Quick follow-up question: With this configuration, is there any need to install Elasticsearch locally on the Graylog node? I.e., is it still a prerequisite for Graylog when using the Amazon Elasticsearch Service?

Thanks!

Quick follow-up question: With this configuration, is there any need to install Elasticsearch locally on the Graylog node?

No.

The authentication problem is easily worked around by writing an AWS policy based on IP addresses.

Yeah, this seems to be one of the only ways to do it, given that AWS ES has absolutely no integration with VPC (which is kind of crazy for an Amazon service).

Another alternative would be to install a proxy service on your Graylog server (or somewhere inside the same private subnet) that will sign requests for you.

A quick search turns up two options (I've used the second):
https://github.com/abutaha/aws-es-proxy
https://www.npmjs.com/package/aws-es-kibana

@schmod @GunnarHelliesen Feel free and encouraged to contribute a guide to use Graylog with the AWS Elasticsearch Service on the Graylog Marketplace (akin to the syslog guides).

@joschi I might just do that, but for a new problem I've come across.
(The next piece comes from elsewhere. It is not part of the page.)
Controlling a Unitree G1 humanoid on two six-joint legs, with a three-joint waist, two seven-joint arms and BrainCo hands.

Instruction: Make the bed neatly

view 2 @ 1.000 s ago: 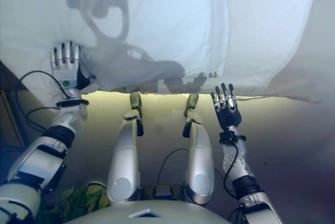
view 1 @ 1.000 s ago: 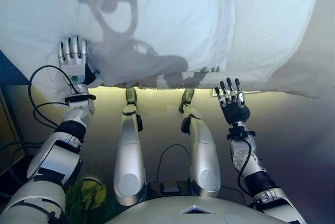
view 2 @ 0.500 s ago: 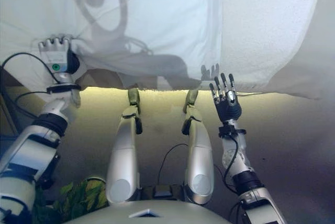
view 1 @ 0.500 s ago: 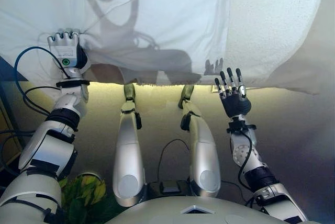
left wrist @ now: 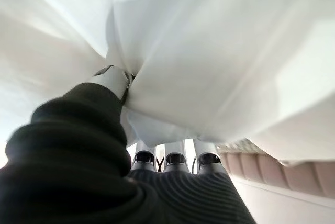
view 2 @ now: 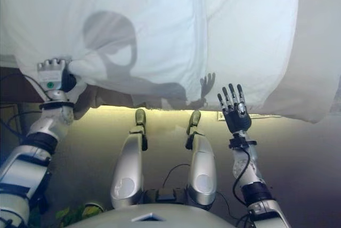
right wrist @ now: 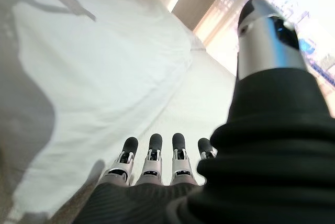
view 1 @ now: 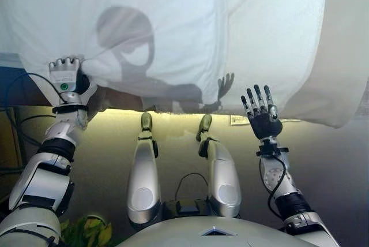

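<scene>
A white sheet (view 1: 173,22) covers the bed and hangs over its near edge. My left hand (view 1: 66,77) is at the sheet's near left corner, fingers curled round a bunch of cloth; in the left wrist view the white sheet (left wrist: 209,51) gathers into folds at my thumb (left wrist: 112,80). My right hand (view 1: 262,111) hovers just off the bed's near edge on the right, fingers straight and spread, touching nothing. The right wrist view shows its fingers (right wrist: 152,156) pointing at the white sheet (right wrist: 94,77).
A textured white under-layer (view 1: 277,33) lies on the bed's right part, hanging down at the right (view 1: 340,68). The dark bed base (view 1: 17,82) shows at the left. A strip of light runs along the floor (view 1: 173,120) under the bed edge.
My left hand went from flat on the sheet to curled round it and has drawn the corner up and leftwards. The view has shifted. My right hand stays open near the edge.
</scene>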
Graylog displays a red banner with the following error whenever I go to the Graylog Search page, or click to view messages from an input:

Loading field information failed with status: cannot GET http://n.n.n.n:9000/api/system/fields (500)
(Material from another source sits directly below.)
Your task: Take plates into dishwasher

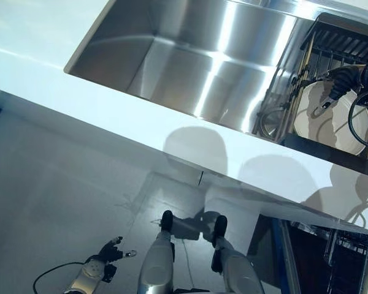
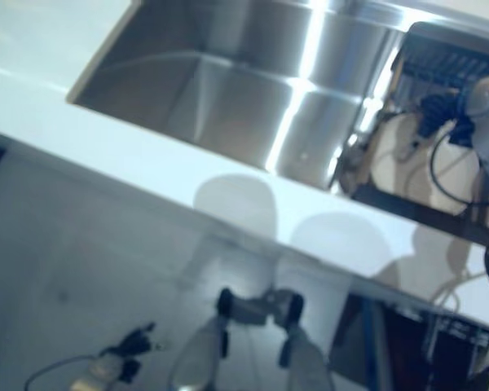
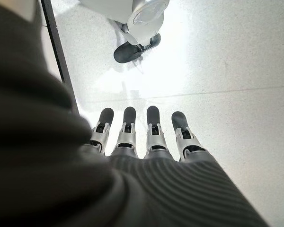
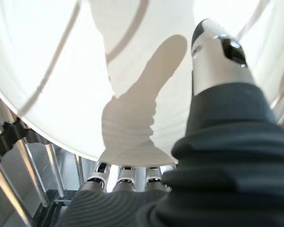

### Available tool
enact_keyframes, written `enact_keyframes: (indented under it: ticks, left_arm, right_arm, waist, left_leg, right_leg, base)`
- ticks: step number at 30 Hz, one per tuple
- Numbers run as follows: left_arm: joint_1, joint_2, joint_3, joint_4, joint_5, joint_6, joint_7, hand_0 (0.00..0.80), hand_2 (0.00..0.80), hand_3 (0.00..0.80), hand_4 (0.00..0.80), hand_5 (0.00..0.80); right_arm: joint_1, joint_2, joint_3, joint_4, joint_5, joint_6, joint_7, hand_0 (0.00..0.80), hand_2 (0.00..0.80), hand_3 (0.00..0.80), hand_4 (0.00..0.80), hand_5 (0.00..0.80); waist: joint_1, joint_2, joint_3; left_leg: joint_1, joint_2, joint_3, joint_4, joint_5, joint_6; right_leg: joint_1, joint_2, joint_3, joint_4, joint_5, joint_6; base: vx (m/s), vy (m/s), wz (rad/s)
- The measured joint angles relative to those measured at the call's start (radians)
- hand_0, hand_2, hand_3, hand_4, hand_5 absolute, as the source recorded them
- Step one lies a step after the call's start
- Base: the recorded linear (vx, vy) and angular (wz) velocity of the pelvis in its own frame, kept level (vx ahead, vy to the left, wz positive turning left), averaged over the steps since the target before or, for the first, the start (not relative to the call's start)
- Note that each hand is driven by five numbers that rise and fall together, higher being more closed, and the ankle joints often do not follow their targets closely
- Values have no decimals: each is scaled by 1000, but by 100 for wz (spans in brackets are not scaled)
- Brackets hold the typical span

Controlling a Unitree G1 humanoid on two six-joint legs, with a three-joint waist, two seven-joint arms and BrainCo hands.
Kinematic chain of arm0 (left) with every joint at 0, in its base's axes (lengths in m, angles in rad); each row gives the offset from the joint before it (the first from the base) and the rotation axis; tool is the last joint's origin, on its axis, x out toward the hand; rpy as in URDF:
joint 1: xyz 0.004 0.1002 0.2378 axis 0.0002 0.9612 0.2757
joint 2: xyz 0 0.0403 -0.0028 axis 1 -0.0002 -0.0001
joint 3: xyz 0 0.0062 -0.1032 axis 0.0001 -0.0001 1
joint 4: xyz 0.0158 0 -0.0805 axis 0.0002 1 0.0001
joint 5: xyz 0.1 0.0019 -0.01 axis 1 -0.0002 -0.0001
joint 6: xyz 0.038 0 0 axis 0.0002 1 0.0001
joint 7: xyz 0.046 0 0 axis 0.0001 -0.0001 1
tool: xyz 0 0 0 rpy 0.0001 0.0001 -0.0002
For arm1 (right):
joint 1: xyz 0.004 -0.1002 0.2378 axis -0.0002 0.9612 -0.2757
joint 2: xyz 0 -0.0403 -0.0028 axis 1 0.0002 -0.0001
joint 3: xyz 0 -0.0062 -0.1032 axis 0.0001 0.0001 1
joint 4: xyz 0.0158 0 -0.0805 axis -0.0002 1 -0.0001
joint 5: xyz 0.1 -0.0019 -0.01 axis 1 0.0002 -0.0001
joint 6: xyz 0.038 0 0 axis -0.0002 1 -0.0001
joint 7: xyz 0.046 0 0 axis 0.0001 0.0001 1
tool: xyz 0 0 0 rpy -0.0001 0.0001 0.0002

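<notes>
Steel sink (image 1: 190, 61) in a white counter (image 1: 37, 55).

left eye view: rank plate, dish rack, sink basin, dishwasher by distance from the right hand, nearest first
1. Plate: white, in the rack, in the right hand, thumb on its face and fingers under its rim.
2. Dish rack: dark, around the plate, right end of the sink.
3. Sink basin: steel, to the hand's left.
4. Dishwasher: open, below the counter edge, lower right.
</notes>
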Motion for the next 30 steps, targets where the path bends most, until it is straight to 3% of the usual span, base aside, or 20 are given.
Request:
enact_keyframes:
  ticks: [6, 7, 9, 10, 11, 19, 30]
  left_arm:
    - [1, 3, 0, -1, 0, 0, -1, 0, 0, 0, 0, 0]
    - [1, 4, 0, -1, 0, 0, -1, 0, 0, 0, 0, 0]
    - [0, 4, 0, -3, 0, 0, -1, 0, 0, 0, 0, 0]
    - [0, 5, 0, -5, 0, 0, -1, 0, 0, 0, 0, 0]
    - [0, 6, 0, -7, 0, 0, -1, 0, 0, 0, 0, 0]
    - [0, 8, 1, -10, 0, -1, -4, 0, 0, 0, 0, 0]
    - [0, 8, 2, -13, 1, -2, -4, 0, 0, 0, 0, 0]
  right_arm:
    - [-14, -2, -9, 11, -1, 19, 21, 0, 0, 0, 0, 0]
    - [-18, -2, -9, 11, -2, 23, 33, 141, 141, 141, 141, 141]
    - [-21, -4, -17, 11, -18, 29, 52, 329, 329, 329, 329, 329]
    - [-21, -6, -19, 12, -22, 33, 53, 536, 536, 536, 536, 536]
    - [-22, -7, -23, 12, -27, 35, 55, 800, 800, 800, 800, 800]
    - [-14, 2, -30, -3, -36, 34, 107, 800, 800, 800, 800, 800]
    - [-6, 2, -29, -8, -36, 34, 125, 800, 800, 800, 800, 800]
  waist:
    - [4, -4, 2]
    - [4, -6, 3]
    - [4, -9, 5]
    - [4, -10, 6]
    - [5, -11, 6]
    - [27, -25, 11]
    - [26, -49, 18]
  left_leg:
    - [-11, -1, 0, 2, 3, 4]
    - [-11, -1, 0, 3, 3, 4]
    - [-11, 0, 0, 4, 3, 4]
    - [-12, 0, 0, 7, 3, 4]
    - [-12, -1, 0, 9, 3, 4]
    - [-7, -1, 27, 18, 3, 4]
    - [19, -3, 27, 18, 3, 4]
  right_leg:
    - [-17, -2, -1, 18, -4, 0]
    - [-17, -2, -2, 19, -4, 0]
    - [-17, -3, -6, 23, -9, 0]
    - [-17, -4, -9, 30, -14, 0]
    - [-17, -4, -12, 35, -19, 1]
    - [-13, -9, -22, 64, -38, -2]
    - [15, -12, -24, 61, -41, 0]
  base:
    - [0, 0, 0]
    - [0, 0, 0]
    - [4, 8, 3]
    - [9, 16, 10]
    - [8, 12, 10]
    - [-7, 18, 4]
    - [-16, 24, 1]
When I try to load that URL, I get the following error from ES:

{"message":"Couldn't read cluster state for indices graylog_*\n\n{\"Message\":\"Your request: '/_cluster/state/metadata' is not allowed.\"}","details":["{\"Message\":\"Your request: '/_cluster/state/metadata' is not allowed.\"}"]}

I've googled and found that this is a problem with the AWS ES Service, it doesn't support this endpoint.

How critical is this? Does this mean that Graylog can't really work with the AWS ES Service after all?

Thanks!

@GunnarHelliesen Although it doesn't have any particularities regarding AWS' ES service, I successfully used my Graylog Ansible role the past weekend. It works seamlessly with AWS ES & Graylog 2.3.0 RC2.
Hope that helps.
https://github.com/danvaida/graylog-ansible-role/tree/2.3.0

@GunnarHelliesen Make sure you use at least AWS ES version 5.3. AWS added access to a partial /_cluster/state/metadata endpoint which is enough to make the Graylog /api/system/fields call work.

I am locking this conversation. Please use our discussion forum if you have any further questions about AWS ES integration or open a new issue if you run into a bug. Thank you!